● **Your instructions**: With nothing added or dropped, copy the data that follows exactly.

● **Data segment**:
-- -- --

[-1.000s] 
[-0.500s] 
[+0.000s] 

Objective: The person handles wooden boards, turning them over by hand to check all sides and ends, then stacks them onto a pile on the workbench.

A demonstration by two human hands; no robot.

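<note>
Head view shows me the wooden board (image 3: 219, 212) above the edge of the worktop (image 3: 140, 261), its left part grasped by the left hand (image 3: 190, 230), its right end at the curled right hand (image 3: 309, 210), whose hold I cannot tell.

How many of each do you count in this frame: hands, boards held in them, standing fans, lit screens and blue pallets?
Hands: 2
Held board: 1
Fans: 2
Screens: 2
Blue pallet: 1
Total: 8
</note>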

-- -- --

● **Answer space**:
[-1.000s] 
[-0.500s] 
[+0.000s] 

Objective: The person handles wooden boards, turning them over by hand to check all sides and ends, then stacks them onto a pile on the workbench.

A demonstration by two human hands; no robot.

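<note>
Head view shows me the wooden board (image 3: 219, 212) above the edge of the worktop (image 3: 140, 261), its left part grasped by the left hand (image 3: 190, 230), its right end at the curled right hand (image 3: 309, 210), whose hold I cannot tell.

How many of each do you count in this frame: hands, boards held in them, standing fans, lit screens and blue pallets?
Hands: 2
Held board: 1
Fans: 2
Screens: 2
Blue pallet: 1
Total: 8
</note>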

With the answer given, the exercise is closed.